Sicker respondents in the United States were particularly disadvantaged in terms of financial barriers to healthcare. However, the surveys indicate that sicker respondents in the United States consistently reported the lowest waiting times for non-emergency care out of the five countries. No country is consistently the worst at providing sick respondents with timely healthcare. However, in both the United Kingdom and Canada, relatively higher percentages of people reported waiting times as a major problem, waiting extended periods for elective surgery.
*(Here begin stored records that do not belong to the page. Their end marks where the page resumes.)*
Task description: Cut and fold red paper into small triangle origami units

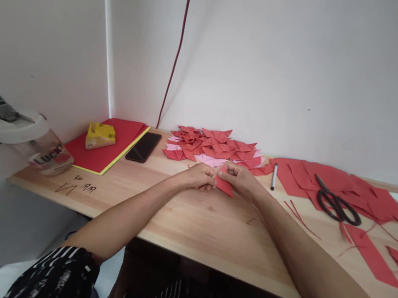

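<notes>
Between my two hands is a small folded piece of red paper (225, 186), held just above the wooden table (195, 227). My left hand (200, 176) is closed, its fingers pinching the paper's left edge. From the other side my right hand (240, 178) grips the paper with thumb and fingers, covering part of it. Right behind the hands lies a heap of folded red and pink paper pieces (214, 146) with pointed corners.
Red paper sheets (291, 179), black-handled scissors (337, 205), a marker (274, 177) and paper strips (372, 255) lie to the right. At the left are a phone (143, 147), a yellow packet (100, 136) on red sheets (123, 131), and a lidded bottle (48, 152).
</notes>
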Tool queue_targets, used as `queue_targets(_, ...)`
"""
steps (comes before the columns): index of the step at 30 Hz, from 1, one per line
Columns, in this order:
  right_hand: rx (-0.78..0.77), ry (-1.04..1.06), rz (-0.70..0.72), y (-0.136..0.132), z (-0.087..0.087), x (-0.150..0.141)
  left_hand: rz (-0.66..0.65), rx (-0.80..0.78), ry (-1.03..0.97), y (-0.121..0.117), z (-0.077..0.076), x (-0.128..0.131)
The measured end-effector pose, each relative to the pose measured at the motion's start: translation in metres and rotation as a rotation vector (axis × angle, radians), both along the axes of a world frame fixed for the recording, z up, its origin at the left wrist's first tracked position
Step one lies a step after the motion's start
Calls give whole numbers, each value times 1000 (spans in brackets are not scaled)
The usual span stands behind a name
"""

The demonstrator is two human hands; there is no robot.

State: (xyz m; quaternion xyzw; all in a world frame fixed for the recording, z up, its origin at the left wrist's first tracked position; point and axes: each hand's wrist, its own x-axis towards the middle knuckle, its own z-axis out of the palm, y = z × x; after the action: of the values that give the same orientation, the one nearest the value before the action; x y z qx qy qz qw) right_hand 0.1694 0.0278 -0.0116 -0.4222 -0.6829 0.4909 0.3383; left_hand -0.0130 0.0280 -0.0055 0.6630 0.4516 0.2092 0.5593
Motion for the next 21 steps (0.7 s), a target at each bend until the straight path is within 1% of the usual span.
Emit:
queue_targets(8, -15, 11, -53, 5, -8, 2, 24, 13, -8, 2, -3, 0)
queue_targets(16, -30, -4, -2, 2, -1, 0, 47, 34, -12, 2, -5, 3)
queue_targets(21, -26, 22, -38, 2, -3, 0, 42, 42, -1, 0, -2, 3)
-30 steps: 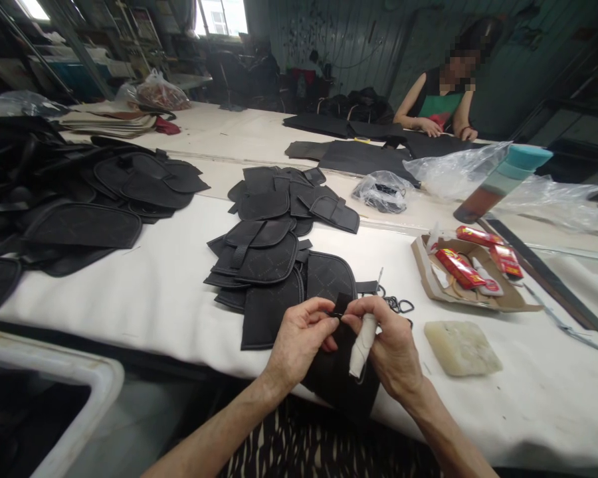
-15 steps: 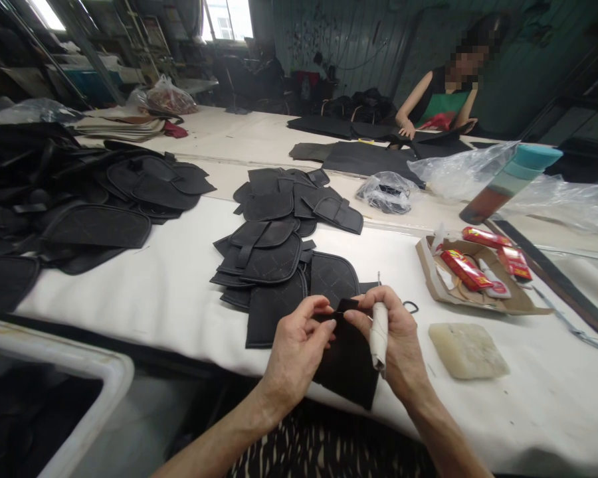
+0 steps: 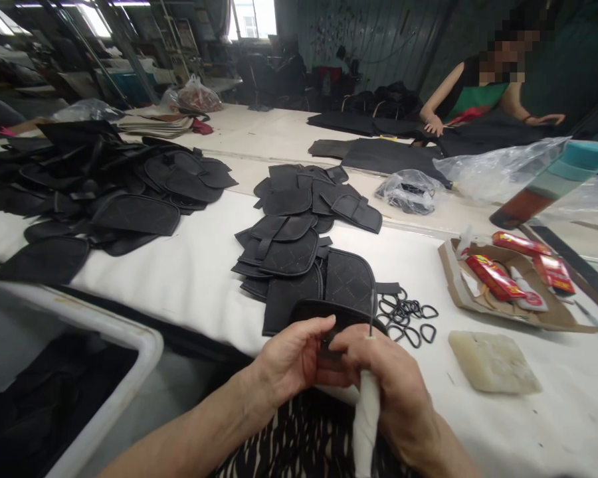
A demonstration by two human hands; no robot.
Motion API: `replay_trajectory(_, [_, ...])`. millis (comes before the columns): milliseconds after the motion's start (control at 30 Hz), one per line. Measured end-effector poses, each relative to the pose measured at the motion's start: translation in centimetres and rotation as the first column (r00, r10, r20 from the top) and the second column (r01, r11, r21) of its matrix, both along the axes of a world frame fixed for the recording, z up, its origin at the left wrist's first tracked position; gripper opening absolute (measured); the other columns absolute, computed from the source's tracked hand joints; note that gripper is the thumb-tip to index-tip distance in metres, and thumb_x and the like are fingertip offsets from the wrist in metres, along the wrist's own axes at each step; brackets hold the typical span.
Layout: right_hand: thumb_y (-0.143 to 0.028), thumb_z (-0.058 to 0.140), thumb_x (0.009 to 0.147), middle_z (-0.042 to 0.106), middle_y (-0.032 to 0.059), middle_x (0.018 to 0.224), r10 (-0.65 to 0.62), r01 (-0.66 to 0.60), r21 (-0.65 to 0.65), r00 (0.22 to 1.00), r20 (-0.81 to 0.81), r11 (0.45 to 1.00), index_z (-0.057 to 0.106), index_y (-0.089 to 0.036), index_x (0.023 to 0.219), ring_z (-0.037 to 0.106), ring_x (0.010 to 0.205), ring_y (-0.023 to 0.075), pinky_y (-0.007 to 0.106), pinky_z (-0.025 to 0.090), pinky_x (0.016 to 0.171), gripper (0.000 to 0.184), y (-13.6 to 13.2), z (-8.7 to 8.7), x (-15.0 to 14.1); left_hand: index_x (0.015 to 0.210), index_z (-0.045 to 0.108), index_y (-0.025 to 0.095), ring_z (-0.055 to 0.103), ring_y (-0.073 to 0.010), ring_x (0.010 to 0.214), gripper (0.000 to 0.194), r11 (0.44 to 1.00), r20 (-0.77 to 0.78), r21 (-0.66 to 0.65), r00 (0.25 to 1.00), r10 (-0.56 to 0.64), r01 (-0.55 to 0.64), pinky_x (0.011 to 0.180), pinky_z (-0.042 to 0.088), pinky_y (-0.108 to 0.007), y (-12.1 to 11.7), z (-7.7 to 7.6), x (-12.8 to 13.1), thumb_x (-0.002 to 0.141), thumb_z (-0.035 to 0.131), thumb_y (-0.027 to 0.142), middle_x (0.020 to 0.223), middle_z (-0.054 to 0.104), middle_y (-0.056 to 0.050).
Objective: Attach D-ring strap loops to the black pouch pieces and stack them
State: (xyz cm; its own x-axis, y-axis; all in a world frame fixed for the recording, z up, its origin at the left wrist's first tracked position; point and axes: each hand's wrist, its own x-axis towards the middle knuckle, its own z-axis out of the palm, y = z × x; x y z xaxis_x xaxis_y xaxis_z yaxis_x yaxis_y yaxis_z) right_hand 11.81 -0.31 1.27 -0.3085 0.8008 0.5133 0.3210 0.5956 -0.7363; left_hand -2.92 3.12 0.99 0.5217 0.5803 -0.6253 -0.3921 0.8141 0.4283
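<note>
My left hand grips a black leather piece with a rounded edge, thumb above and fingers beneath it. My right hand is closed around an awl with a white wrapped handle, its thin metal shaft pointing up past the knuckles. The right fingertips also touch the black leather piece near the left thumb, where the contact is partly hidden. Just beyond my hands lies a pile of black leather flaps with straps. Several black D-rings are scattered right of it.
A cardboard tray holds red boxes and a small tube, near a yellowish block. A teal-lidded bottle leans at right. More black pieces lie left, above a white bin. Across the table, a person handles black sheets.
The black leather piece has turned, its rounded edge now facing away from me. My right hand has rotated inward and lower, bringing the awl handle toward me. The D-rings are now uncovered.
</note>
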Motion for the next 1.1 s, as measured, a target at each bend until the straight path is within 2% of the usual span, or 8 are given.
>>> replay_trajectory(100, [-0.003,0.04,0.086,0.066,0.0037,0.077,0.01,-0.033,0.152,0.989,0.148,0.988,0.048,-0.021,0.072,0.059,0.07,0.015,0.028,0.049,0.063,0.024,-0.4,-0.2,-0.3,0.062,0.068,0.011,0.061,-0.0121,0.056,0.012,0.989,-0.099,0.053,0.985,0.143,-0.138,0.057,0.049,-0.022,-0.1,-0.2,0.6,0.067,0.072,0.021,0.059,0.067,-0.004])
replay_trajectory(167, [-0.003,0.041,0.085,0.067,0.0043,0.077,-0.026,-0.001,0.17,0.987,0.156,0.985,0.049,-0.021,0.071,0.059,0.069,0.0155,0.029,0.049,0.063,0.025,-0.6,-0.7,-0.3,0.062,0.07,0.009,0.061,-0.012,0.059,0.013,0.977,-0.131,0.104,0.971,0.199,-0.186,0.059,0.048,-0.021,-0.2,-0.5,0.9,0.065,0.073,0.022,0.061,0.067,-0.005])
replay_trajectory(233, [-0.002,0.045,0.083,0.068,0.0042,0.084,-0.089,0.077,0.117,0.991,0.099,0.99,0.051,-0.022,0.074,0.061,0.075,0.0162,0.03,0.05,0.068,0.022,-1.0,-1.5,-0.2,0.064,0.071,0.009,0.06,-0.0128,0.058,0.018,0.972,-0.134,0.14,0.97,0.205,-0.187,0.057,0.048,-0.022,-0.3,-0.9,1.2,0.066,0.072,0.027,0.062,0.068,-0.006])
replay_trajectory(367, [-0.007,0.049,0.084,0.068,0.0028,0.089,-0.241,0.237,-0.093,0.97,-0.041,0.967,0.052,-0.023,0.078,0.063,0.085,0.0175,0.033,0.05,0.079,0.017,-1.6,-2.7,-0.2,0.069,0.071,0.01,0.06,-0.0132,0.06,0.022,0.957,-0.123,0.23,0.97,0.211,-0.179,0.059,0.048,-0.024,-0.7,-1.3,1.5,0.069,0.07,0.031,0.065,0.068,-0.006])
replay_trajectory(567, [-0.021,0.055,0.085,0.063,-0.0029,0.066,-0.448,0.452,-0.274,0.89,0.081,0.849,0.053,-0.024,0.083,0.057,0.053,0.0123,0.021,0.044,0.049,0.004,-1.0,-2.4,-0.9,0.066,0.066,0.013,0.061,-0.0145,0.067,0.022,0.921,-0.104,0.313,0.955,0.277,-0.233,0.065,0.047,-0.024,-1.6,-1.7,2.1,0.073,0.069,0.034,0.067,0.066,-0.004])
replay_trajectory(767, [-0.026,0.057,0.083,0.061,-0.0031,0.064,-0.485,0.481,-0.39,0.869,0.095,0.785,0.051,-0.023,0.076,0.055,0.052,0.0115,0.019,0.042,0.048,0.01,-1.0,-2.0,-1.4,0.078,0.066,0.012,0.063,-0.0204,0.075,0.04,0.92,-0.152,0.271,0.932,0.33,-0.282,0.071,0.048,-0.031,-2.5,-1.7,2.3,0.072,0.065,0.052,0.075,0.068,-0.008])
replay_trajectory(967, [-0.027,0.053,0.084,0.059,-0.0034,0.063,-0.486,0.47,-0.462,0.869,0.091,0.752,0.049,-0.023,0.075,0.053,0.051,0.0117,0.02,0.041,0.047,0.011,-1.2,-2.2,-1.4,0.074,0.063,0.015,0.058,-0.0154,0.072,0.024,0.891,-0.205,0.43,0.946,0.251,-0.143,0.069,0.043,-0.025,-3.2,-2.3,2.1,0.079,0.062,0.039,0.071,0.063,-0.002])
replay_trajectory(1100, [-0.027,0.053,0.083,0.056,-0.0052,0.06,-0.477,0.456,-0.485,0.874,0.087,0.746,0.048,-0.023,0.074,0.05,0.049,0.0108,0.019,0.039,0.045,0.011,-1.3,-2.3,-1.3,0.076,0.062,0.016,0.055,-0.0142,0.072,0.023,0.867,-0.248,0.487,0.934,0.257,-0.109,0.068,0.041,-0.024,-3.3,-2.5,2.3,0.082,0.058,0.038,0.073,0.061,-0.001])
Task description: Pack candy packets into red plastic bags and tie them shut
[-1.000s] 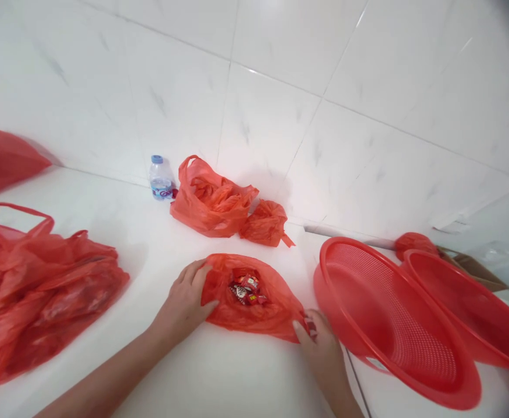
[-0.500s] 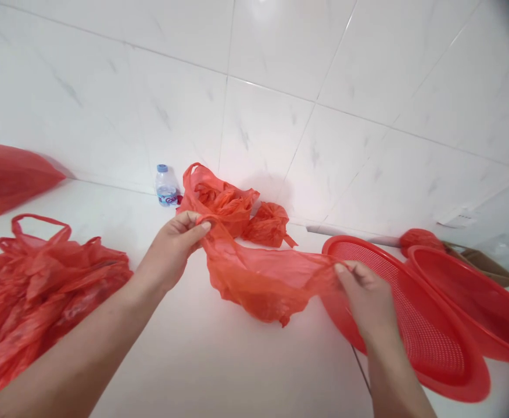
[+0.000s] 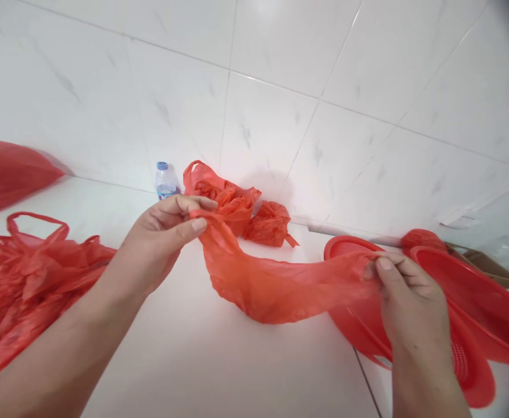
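Note:
A thin red plastic bag (image 3: 276, 290) hangs stretched between my two hands, sagging in the middle above the white surface. My left hand (image 3: 167, 232) pinches its left end between thumb and fingers. The right end is gripped by my right hand (image 3: 407, 296), in front of a red plastic colander (image 3: 472, 371). Just behind the held bag, against the wall, sits another red plastic bag (image 3: 232, 200) with crumpled bags in it, and a crumpled red bag (image 3: 269, 223) lies beside it.
A heap of red plastic bags (image 3: 40, 273) lies on the left, with a full red bag (image 3: 10, 174) behind it. A small water bottle (image 3: 164, 181) stands by the tiled wall (image 3: 171, 104). On the right are a red basin (image 3: 476, 290) and a cardboard box (image 3: 490, 267).
My right hand has moved to the right, pulling the bag longer and tauter between my hands. My left hand has shifted slightly up and left, its grip kept.

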Motion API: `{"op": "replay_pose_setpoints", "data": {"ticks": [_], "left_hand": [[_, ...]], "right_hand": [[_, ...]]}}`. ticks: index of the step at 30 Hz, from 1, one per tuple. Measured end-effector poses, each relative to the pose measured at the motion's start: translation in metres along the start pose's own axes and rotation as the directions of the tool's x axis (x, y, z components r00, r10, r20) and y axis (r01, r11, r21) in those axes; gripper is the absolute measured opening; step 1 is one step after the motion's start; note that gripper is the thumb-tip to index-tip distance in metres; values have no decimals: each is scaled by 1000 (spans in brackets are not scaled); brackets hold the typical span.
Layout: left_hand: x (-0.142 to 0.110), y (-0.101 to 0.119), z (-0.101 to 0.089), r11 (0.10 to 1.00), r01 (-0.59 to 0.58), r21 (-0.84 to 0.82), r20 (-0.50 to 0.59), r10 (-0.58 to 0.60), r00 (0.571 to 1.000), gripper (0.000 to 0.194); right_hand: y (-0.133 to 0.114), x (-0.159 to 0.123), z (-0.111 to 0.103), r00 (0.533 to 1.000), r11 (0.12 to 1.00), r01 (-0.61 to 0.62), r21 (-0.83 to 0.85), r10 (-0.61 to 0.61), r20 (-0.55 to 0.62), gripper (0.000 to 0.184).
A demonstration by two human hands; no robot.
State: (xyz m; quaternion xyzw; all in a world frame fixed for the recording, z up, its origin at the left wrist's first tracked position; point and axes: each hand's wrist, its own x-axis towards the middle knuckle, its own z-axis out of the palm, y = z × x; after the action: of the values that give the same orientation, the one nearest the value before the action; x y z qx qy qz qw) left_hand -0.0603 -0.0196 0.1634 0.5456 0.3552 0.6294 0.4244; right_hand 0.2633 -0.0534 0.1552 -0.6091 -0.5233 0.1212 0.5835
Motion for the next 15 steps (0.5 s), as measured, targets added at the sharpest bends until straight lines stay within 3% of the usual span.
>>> {"op": "replay_pose_setpoints", "data": {"ticks": [2,5,7,9,12,15], "left_hand": [[-7,-8,-12,999,-34,25,100,31,995,23],[-17,-26,-38,996,-71,54,239,56,969,61],[-25,-42,-55,991,-13,135,262,-23,965,77],[-32,-63,-66,957,112,268,282,-189,941,84],[-38,-96,-65,895,247,370,316,-372,873,93],[-41,-124,-42,929,311,201,312,-361,879,95]], "right_hand": [[9,-12,-5,998,1000,7,-24,-5,70,28],[38,-34,-11,979,992,97,76,-109,173,42],[65,-49,-10,954,979,111,170,-153,257,55],[91,-64,-2,920,980,38,196,-111,377,67],[116,-79,23,843,986,-123,116,42,536,82],[119,-85,58,823,967,-226,117,126,554,97]]}}
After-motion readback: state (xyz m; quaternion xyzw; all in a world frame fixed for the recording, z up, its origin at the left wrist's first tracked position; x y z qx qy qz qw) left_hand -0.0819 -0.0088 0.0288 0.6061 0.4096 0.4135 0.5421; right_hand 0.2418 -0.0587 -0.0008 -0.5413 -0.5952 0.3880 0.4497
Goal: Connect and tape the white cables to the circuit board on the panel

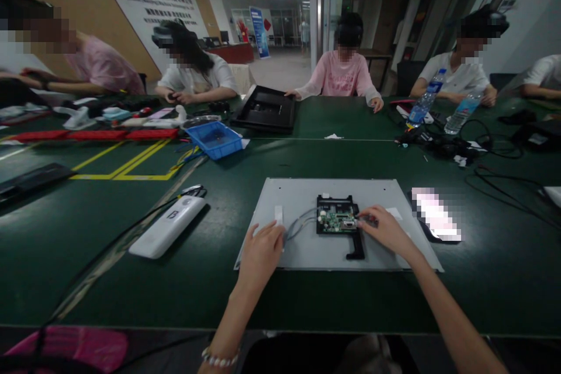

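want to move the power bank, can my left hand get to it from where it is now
Probably yes: the white power bank lies just left of your left hand, with open green tabletop between them, though a black cable runs along its far side.

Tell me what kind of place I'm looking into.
Probably an electronics assembly or training workshop: a green circuit board sits on a grey panel, coworkers wearing headsets line the long green table, and a company-style sign covers the wall.

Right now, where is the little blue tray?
The blue tray sits on the green table, left of the person's view, between the red strips and the black frame.
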The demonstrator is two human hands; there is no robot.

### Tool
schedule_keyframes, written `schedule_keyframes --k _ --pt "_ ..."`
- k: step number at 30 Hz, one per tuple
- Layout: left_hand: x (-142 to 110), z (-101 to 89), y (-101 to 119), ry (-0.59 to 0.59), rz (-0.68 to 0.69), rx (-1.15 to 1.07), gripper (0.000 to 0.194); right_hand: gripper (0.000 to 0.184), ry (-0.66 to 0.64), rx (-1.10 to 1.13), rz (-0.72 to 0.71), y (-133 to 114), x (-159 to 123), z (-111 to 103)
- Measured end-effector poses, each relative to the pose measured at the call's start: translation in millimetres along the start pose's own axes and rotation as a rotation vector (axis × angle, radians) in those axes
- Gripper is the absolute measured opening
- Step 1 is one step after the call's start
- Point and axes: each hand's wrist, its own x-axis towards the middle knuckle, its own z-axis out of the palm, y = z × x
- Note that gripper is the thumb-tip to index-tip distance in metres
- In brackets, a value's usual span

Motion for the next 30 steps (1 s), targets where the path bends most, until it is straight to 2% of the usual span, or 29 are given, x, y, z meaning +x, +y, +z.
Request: schedule_keyframes --k 5,9,12,16,21,26,30 --pt "9 -5.2 6 0.011 0.001 -0.017 0.019 0.022 0.026 0.004 0.027 0 -1 1" --pt "46 -7.7 27 0.017 0.117 -0.023 0.022 0.024 0.038 0.009 0.017 -1 -3 2" --pt "81 1.9 48 0.005 0.249 0.005 0.020 0.019 0.034 0.009 -0.006 -1 -4 2" --pt "116 26.7 65 -0.120 0.351 0.118 0.016 0.012 0.061 -0.001 -0.019 -2 -3 3" --pt "126 47.0 61 -0.162 0.373 0.159 0.015 0.011 0.082 0.015 0.001 0 -4 0" --pt "134 45.3 61 -0.146 0.385 0.170 0.016 0.010 0.241 -0.036 0.100 16 -9 -4" --pt "149 47.4 67 -0.135 0.366 0.170 0.018 0.012 0.279 -0.091 0.114 23 -10 -3"
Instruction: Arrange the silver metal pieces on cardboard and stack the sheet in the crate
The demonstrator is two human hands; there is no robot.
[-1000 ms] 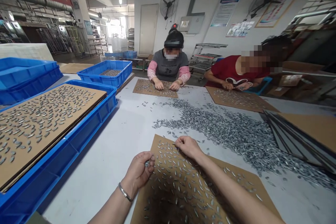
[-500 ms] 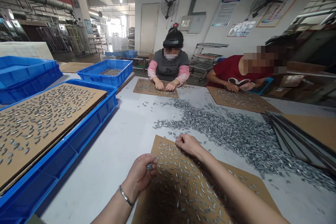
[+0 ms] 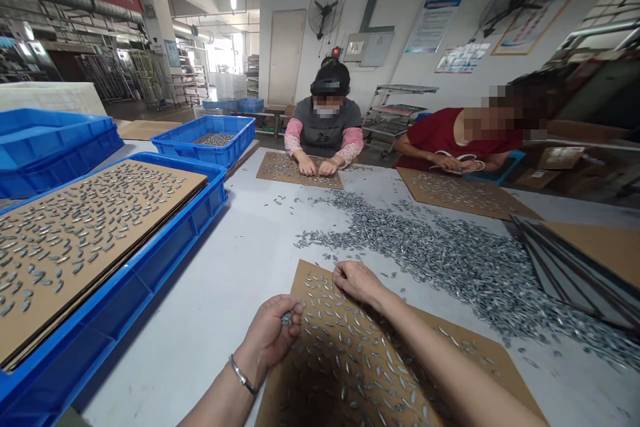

Correspondingly lower proportions reported waiting less than a month for elective surgery.


Providers surveyed in the United States share similar views to those of their consumers, reporting lower concern about the impact of waiting times on patients' ability to access care, although executives surveyed in 2003 reported the second-highest percentage stating that waiting times were getting longer and the second-lowest percentage stating that they were getting shorter.

Providers surveyed in Australia, Canada and the United Kingdom all expressed concern about waiting times for patients. UK health providers were the most concerned about patients waiting more than six months for elective surgery (22% reporting "very often" and 35% reporting "often") and that patients experience long waits for diagnostic tests (57%). However, providers in the United Kingdom appeared most confident about trends, with the highest percentage reporting that waiting times were shortening and the lowest percentage stating that they had lengthened. Nearly three-quarters of Canadian providers in 2000 reported that patients will wait longer than they should for medical care in the future. Canadian providers reported the highest percentage stating that waiting times had lengthened and the lowest percentage stating that they had shortened.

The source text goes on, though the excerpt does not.